Abstract

The U.S. Coast Guard does not have subdivision or damage stability requirements for dry cargo ships, although for many years the U.S. Maritime Administration (previously the Maritime Commission) has required cargo ships built under their subsidy and loan guarantee programs to meet a one-compartment standard of subdivision. The 1960 International Convention for the Safety of Life at Sea (SOLAS) recommended studies be initiated on the extent to which it would be necessary and practicable to apply subdivision and damage stability requirements, having as its aim the formulation of international standards. After nearly 27 years, in September 1987 the International Maritime Organization (IMO) SubCommittee on Stability and Load Lines and on Fishing Vessels Safety agreed on a set of draft regulations. The IMO Maritime Safety Committee (MSC) in April 1988 approved the draft regulations and published them as MSC/Circ.484. The MSC in April 1989 set the Required Subdivision Index, and finalized the regulations. They are scheduled to be adopted into the 1974 SOLAS Convention in May 1990, and will then come into force in February 1992. On April 6, 1988, an Advance Notice of Proposed Rulemaking, based on the IMO draft regulations, was published in the Federal Register.
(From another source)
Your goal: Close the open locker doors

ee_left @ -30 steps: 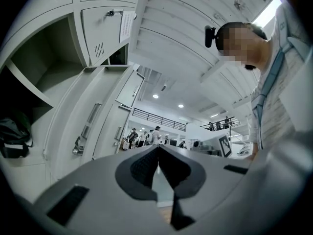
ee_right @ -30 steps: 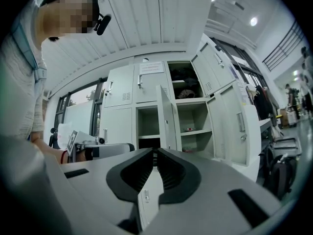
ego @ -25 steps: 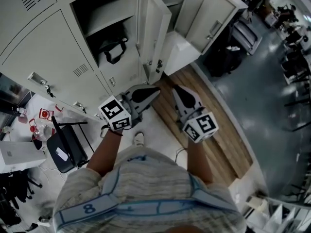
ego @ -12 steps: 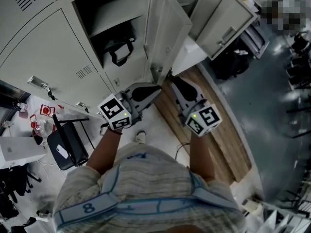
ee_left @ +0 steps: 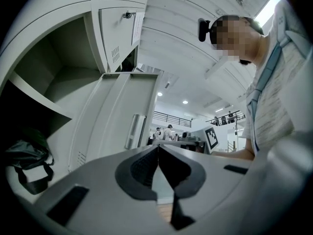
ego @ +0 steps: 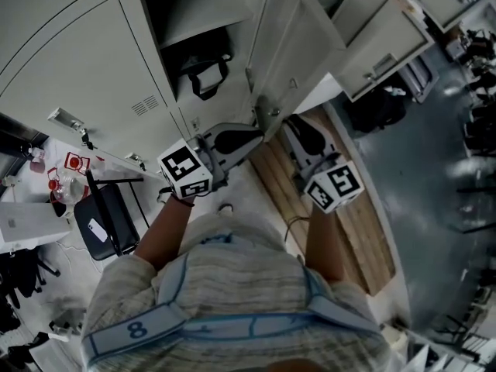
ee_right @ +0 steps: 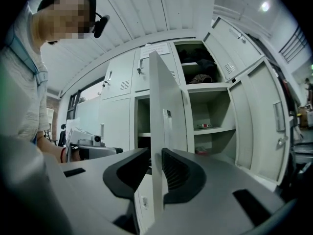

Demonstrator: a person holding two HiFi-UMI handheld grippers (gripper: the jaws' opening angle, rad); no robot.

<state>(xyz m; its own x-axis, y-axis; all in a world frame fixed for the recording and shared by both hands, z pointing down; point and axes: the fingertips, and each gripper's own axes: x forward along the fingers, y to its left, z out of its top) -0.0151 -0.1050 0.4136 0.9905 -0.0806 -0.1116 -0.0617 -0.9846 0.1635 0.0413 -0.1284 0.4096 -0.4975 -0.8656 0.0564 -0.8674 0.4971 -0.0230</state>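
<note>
The right tool (ee_right: 155, 156) had just been opening, and the edge of the open door (ee_right: 164, 97) stood between its loose jaws. The left tool (ee_left: 158, 150) was shut tight on nothing. A black bag (ego: 203, 72) sat in the open locker (ego: 205, 22) beside that door.

Flat, even indoor light falls on the pale lockers (ego: 93, 76) in the head view, and their straight edges bow outward toward the frame's borders. The open compartment (ego: 194, 14) at upper centre sinks into deep shadow. The dark floor (ego: 442, 177) at right carries a dull sheen and some smear. Both gripper views sit in a round fisheye circle with black corners. In the left gripper view, ceiling lamps (ee_left: 185, 102) glow at centre, a bright strip (ee_left: 266, 13) burns out at upper right, and the left gripper (ee_left: 157, 150) is soft in the foreground. In the right gripper view, a lamp (ee_right: 264, 6) flares at upper right.
</note>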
This initiated Coast Guard action to require dry cargo ships, both U.S. and foreign, to meet the new subdivision and damage stability standard. This paper recounts the problems leading up to the establishment of the new international standard, explains the various factors involved in the formulation of the probabilistic method of measuring subdivision, and explains how to apply them to the design of ships.